Kenapa Camilan Favorit Terasa Lebih Kecil? Ini Fenomena Shadow Inflation

Jajanan Favorit Anda Jadi Makin Kecil? Kenali Fenomena Shadow Inflation yang Merugikan (momogi)

JAKARTA – Pernah merasa bungkus camilan favorit masa kecil sekarang terasa lebih ringan? Atau saat makan Momogi, baru beberapa gigitan sudah habis, padahal dulu bisa dimakan ramai-ramai sambil duduk santai di pos ronda? Tenang, itu bukan cuma perasaan atau kenangan masa lalu.
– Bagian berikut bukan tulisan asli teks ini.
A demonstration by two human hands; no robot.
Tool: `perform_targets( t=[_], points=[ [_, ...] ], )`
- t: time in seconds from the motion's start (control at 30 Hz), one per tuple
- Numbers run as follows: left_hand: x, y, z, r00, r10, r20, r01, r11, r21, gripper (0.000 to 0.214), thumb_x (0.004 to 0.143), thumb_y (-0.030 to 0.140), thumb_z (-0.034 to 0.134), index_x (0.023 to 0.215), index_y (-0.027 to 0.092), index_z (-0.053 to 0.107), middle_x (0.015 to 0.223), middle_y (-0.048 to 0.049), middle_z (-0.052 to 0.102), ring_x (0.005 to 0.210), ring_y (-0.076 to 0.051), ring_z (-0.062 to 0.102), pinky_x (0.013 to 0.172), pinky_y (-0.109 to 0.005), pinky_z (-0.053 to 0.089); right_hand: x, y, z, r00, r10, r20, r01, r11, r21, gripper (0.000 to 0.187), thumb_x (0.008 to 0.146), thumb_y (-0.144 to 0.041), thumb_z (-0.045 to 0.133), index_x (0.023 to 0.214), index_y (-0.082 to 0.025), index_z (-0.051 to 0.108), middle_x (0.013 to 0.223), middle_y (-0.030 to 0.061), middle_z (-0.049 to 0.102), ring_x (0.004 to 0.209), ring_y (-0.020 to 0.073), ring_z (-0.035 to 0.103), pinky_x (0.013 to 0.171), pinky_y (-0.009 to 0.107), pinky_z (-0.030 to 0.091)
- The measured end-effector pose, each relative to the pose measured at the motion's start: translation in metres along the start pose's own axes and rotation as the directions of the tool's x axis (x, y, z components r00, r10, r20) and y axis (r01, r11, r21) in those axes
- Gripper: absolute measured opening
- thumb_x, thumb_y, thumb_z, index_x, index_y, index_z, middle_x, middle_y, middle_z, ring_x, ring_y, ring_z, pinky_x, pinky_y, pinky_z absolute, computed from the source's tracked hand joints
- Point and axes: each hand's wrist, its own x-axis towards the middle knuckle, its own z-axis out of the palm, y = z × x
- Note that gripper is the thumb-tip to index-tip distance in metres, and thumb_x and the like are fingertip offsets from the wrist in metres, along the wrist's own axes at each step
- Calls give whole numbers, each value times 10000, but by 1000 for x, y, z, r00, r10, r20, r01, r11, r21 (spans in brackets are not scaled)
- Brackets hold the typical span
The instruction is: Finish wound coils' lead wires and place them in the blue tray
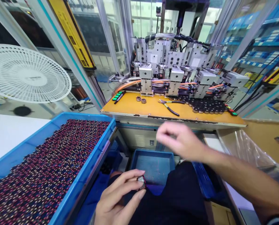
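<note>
My left hand [117,197] rests low over my lap with its fingers pinched round a small coil part [141,181] with red wire. My right hand [179,140] hangs in the air in front of the yellow machine deck [151,109]. It is blurred by motion, with the fingers curled together; whether anything is in them cannot be made out. Beneath both hands stands a small blue bin [153,165]. A large blue tray [83,181] on my left is packed with several rows of small red-wired coils [47,168].
On the deck lie pliers [169,106], two metal rings [141,99], a cluster of dark round parts [207,106] and green push-buttons [117,96]. A machine with pneumatic blocks [176,68] rises behind. A white fan [24,73] stands at left, a clear plastic bag [249,150] at right.
</note>
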Motion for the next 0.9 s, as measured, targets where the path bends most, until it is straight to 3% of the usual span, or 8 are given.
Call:
perform_targets(
  t=[0.07,0.13,0.2,0.33,0.47,0.7,0.83,0.9],
  points=[
    [0,-1,-1,999,-13,-33,13,1000,-5,289,790,56,728,980,272,760,1081,-52,783,967,-214,761,831,-287,634,38,25,-21,982,-37,-187,-31,937,-348,160,967,-273,581,921,-137,650,931,54,673,858,159,608,816,276,474],
    [0,-1,-3,998,-32,-50,32,999,-12,287,797,60,723,982,275,761,1087,-51,784,987,-212,757,839,-287,634,71,57,-36,988,62,-143,-141,741,-657,269,968,-329,603,1111,-103,635,1154,121,652,1060,205,590,948,305,450],
    [-1,0,-5,997,-49,-65,48,999,-18,274,802,71,722,978,277,763,1087,-50,785,991,-210,758,819,-274,637,92,87,-43,983,150,-110,-182,647,-740,401,937,-370,649,1188,-58,617,1238,185,621,1148,271,557,1005,360,423],
    [-4,-1,-10,990,-92,-107,91,996,-15,247,804,90,733,957,280,768,1076,-44,787,983,-203,760,776,-245,637,102,121,-37,962,263,-74,-218,575,-789,569,973,-496,538,1204,19,608,1216,286,618,1130,376,550,972,472,418],
    [-7,-6,-16,971,-142,-193,129,989,-79,207,806,107,741,934,266,774,1072,-52,786,980,-205,761,758,-238,639,95,125,-38,957,289,-25,-186,545,-817,594,1004,-530,425,1220,-9,612,1245,296,609,1187,424,511,973,536,392],
    [-7,-13,-19,948,-215,-233,178,969,-171,199,829,121,725,934,280,783,1118,-58,774,1002,-226,754,764,-291,653,50,119,-65,954,237,185,-6,629,-778,679,906,-544,594,1422,-117,480,1383,179,567,1218,322,560,1027,415,442],
    [-2,-13,-15,954,-190,-231,162,977,-137,215,828,115,723,943,288,781,1102,-45,777,1012,-215,750,772,-273,648,3,109,-60,983,79,164,83,608,-789,624,810,-244,625,1392,-54,504,1293,241,574,1170,375,557,1013,502,466],
    [0,-12,-13,961,-161,-223,143,985,-95,227,825,108,724,947,293,778,1092,-33,779,1020,-201,747,781,-248,640,-27,93,-42,995,-23,100,86,717,-692,615,791,-154,559,1398,-73,500,1225,217,597,1122,347,579,994,496,489]
  ],
)
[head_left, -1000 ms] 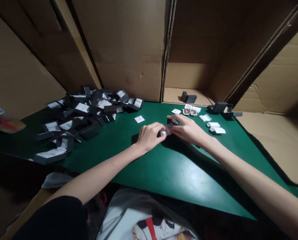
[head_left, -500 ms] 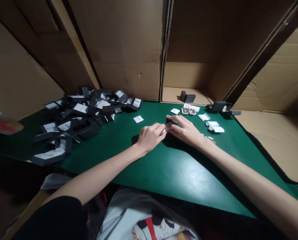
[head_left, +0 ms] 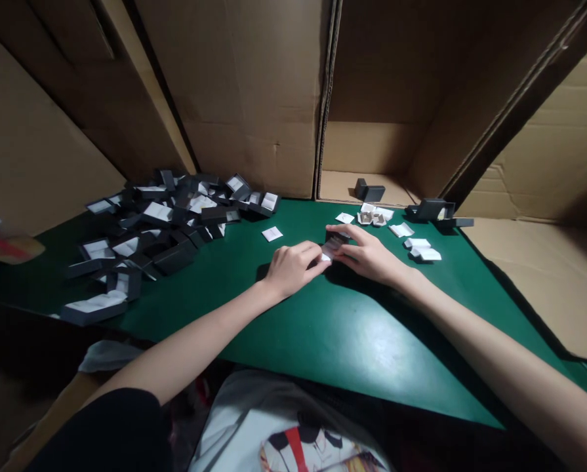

Fenomena ini dikenal dengan istilah shrinkflation, atau sering juga disebut shadow inflation.

Shrinkflation terjadi ketika produsen mengurangi isi atau ukuran produk, tapi tetap mempertahankan harga, bahkan kadang menaikkannya sedikit. Ini strategi yang umum digunakan untuk merespons kenaikan biaya produksi seperti bahan baku, logistik, hingga upah buruh tanpa terlihat mencolok di mata konsumen.

Fenomena ini diam-diam makin umum terjadi di Indonesia, terutama pada produk makanan ringan dan kebutuhan harian yang menjadi konsumsi luas masyarakat.

Daftar Jajanan Jadul yang Kini Menciut

Beberapa jajanan ikonik masa kecil generasi 90-an dan 2000-an kini terkena imbas shrinkflation. Berikut beberapa contohnya:

1. Momogi

Jajanan berbentuk stik jagung isi keju ini dulu terkenal dengan ukurannya yang tebal dan panjang. Tapi kini, ukurannya menyusut drastis dan bisa habis dalam dua hingga tiga gigitan.

“Dulu satu Momogi bisa bikin kenyang, sekarang cuma buat pengganjal lidah,” ujar Reza (31), yang rutin membeli camilan ini sejak SD.

Tak hanya ukuran, varian rasa juga makin terbatas. Rasa kejunya pun disebut beberapa konsumen tak lagi setajam dulu. Kemasannya memang lebih modern, tapi isi di dalamnya mengecewakan.

2. Beng-Beng

Wafer berlapis cokelat, karamel, dan rice crispy ini juga mengalami penyusutan secara perlahan. Jika dulu teksturnya padat dan memuaskan, kini terasa lebih ringan dan cepat lumer—indikasi pengurangan bahan.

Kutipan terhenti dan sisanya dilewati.